What needs to be done ▸
Copy every entry below, exactly and in full.

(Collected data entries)

☆ ☆ ☆ ☆ ☆ ☆ ☆

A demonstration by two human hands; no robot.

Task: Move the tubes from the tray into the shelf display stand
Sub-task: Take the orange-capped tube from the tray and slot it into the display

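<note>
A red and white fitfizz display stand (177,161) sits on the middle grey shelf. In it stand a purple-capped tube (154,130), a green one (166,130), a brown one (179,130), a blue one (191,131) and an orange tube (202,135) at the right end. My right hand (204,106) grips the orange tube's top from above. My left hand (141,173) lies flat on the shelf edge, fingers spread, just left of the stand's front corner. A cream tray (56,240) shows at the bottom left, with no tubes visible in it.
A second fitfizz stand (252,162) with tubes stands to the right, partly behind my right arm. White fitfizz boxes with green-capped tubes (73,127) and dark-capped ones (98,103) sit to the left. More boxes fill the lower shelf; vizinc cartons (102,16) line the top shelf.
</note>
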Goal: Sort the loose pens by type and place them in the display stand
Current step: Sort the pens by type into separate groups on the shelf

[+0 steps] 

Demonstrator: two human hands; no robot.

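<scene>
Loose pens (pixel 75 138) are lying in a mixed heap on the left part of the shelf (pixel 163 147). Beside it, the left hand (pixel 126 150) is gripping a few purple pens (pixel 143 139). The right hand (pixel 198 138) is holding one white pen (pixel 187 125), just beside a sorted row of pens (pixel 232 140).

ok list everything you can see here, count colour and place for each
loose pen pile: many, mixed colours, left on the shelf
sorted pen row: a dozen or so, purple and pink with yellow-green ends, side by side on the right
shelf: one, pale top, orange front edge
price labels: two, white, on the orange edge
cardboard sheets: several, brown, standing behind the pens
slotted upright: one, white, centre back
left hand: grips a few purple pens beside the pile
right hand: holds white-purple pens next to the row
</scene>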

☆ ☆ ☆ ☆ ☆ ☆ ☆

Exercise solution ▸
A demonstration by two human hands; no robot.

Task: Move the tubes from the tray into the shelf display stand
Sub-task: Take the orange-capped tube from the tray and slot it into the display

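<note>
A red and white fitfizz display stand (177,161) sits on the middle grey shelf. In it stand a purple-capped tube (154,130), a green one (166,130), a brown one (179,130), a blue one (191,131) and an orange tube (202,135) at the right end. My right hand (204,106) grips the orange tube's top from above. My left hand (141,173) lies flat on the shelf edge, fingers spread, just left of the stand's front corner. A cream tray (56,240) shows at the bottom left, with no tubes visible in it.
A second fitfizz stand (252,162) with tubes stands to the right, partly behind my right arm. White fitfizz boxes with green-capped tubes (73,127) and dark-capped ones (98,103) sit to the left. More boxes fill the lower shelf; vizinc cartons (102,16) line the top shelf.
</note>
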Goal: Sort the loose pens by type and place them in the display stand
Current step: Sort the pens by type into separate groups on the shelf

[+0 steps] 

Demonstrator: two human hands; no robot.

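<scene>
Loose pens (pixel 75 138) are lying in a mixed heap on the left part of the shelf (pixel 163 147). Beside it, the left hand (pixel 126 150) is gripping a few purple pens (pixel 143 139). The right hand (pixel 198 138) is holding one white pen (pixel 187 125), just beside a sorted row of pens (pixel 232 140).

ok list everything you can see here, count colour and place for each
loose pen pile: many, mixed colours, left on the shelf
sorted pen row: a dozen or so, purple and pink with yellow-green ends, side by side on the right
shelf: one, pale top, orange front edge
price labels: two, white, on the orange edge
cardboard sheets: several, brown, standing behind the pens
slotted upright: one, white, centre back
left hand: grips a few purple pens beside the pile
right hand: holds white-purple pens next to the row
</scene>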

No further work is required for this exercise.